All hail the Companion Cube!
Elsewhere, 'Challenge' mode imposes other conditions - using the fewest number of portals, the least possible number of steps (effectively the opposite of the least-portals goal), or achieving the solution in the shortest amount of time. More than simply space-fillers, the challenge levels help drive you toward new patterns of play, revisiting levels with a view to reduce them to the purest, simplest solution. You'll tear your hair out in places, but bending the rules of the already thoroughly bent portal gun rulebook is worth the aggravation.
Beyond that, it should be said, there is almost nothing frustrating or poorly conceived in Portal's design - an astonishing achievement given the degree to which the portal gun reshapes the movement potential of a player. Listening to the (once again extremely revealing) developer commentary, with contributions from developers like Kim Swift, Robin Walker and even GLaDOS actress Ellen McLain, the degree to which tester feedback informed level design, and the level of purpose invested in every nook, crate and glass partition, is laid bare.

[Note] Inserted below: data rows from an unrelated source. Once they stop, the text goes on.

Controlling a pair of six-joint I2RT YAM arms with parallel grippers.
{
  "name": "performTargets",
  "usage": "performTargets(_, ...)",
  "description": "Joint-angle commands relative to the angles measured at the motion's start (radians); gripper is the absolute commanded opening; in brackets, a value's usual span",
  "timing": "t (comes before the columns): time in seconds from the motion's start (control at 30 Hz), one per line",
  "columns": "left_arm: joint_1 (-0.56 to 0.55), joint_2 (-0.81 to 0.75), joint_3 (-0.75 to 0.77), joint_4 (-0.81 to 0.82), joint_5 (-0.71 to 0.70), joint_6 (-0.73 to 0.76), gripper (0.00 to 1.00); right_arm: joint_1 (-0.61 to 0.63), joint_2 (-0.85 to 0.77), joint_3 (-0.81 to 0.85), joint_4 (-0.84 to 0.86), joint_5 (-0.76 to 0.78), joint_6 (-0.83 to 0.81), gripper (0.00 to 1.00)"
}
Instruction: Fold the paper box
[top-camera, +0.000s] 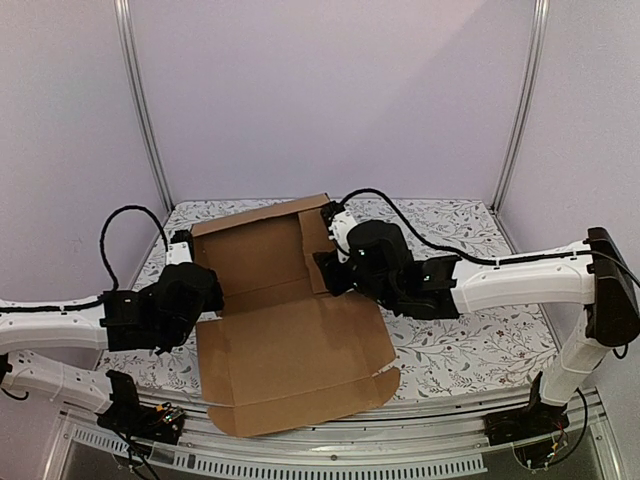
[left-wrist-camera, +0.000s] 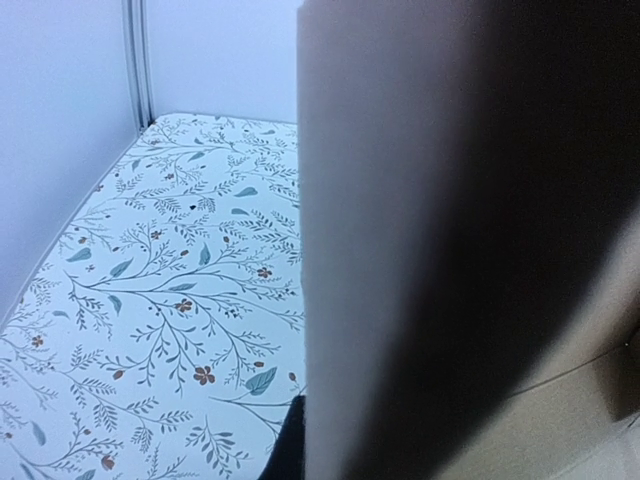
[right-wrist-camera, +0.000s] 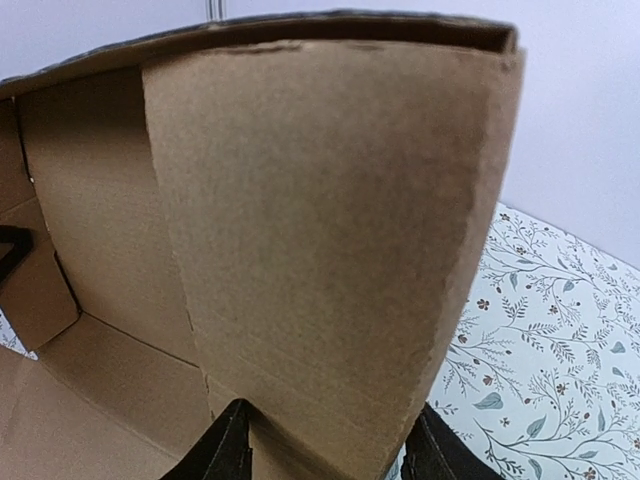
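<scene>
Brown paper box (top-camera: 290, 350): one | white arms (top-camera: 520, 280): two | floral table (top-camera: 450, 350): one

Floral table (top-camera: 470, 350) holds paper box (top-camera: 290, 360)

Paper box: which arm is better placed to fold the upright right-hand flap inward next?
Right. The right fingers flank that flap at its base; the left fingers are shut on the paper box's opposite, left side.

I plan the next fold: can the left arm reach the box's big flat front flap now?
Probably yes, but not at once. The front flap of the paper box lies flat and uncovered. However, the left claw seems shut on the box's left wall, so it must let go first.
</scene>
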Motion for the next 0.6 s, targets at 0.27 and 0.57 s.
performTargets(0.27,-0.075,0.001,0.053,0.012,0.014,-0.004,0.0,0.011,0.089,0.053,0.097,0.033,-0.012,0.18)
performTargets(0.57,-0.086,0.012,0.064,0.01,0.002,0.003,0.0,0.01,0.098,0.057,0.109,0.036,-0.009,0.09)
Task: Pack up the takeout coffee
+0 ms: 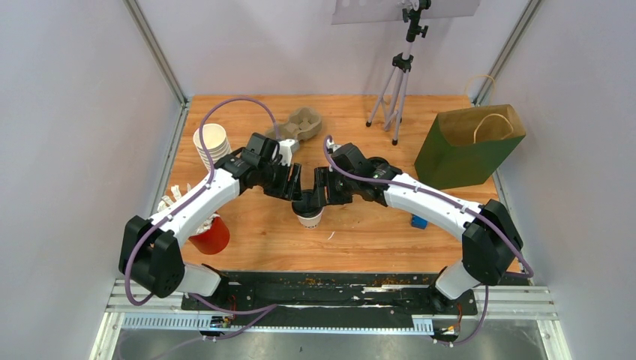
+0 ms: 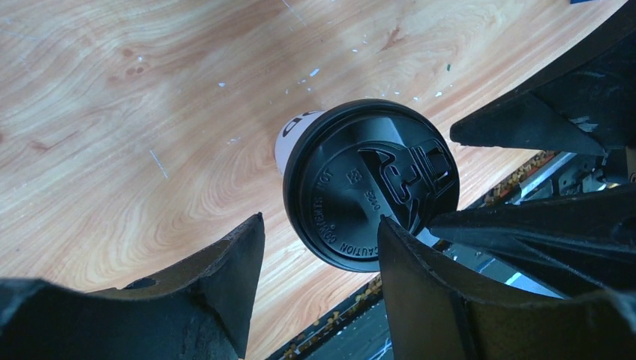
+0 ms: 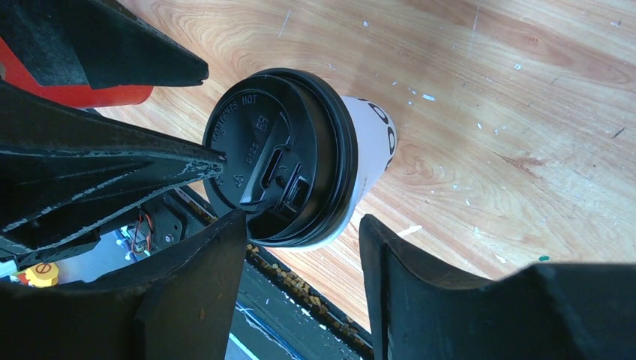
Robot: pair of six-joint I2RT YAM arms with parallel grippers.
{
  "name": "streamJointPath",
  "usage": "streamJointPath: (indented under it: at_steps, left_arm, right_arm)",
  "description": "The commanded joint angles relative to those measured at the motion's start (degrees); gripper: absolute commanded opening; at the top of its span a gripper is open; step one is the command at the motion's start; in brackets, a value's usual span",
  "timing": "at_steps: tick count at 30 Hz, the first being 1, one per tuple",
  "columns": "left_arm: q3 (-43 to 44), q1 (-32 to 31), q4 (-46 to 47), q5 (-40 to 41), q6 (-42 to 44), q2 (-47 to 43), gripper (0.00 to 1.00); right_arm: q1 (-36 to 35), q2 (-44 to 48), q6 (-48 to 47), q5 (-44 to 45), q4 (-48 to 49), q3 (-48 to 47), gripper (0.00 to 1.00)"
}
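left tool (image 1: 294, 186), right tool (image 1: 321, 192) close together above black-lidded white cup (image 1: 308, 218)

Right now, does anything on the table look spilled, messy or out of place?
No spill: the black lid sits on the white cup. But small white flecks litter the table around it, and brownish crumbs line the black strip along its near edge.

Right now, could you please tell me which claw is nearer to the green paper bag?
Right. The right claw is at the lidded cup, on the side towards the green paper bag at the far right; the left claw faces it from the cup's other side, farther away.
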State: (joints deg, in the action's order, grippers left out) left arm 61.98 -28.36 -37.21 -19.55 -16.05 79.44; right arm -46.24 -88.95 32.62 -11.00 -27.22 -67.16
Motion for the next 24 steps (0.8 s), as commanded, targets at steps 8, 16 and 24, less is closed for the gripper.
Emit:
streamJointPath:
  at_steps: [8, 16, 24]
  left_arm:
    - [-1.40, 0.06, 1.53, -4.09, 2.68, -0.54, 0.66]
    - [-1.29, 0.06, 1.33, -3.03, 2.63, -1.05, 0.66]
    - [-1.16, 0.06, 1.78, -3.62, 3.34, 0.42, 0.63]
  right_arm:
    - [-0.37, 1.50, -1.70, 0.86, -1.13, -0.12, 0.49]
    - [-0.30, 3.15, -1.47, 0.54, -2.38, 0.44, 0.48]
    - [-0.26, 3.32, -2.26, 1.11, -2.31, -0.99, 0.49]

There's common sense (portals never kill you - if you're in one and it closes, you're simply pushed back into the world) as well as uncommon sense (observation rooms represented as frosted glass windows with desks and chairs behind them are not just a G-Man-style narrative indulgence - they give Valve another light source to play with, allowing them to direct your attention to certain areas) and pleasant inferences to draw (the GLaDOS humour is often used at junctions where it's necessary to keep you still long enough to witness something instructive). At times, it's as fascinating to observe Valve's attention to detail in action, as it is satisfying to nail the solution to a puzzle.
As the game nears completion, we get some of the best chambers. This, on Advanced, is riveting.
Nevertheless, it's hard not to return to the fact that it's all over so soon, and, with so few puzzles actually to tackle once you're in your stride, not feel slightly let down. Some of the better concepts - using portals to manipulate rockets fired by sentry turrets into offensive weapons - are scarcely used, and the vaunted link between Aperture Science and the world of the Half-Life games is less dramatic than we had hoped.
More will undoubtedly follow, of course - as Gabe Newell remarks at the outset of the developer commentary, Valve feels it is only touching the surface of the portal mechanic's potential - and so we have that to look forward to, and the rest of The Orange Box to enjoy in the meantime. We've had potential before, though, with student game Narbacular Drop, Portal's predecessor, and this was meant to deliver on it. And so we're left with a curious contradiction: one of the most interesting and delightful things Valve's ever done, but also one of its least fulfilling. If only we had our own portal gun to bridge the gap to the first infusion of new content, perhaps we could forget it. Either that, or the next best thing - Companion Cube plush toys. It's surely only a matter of time.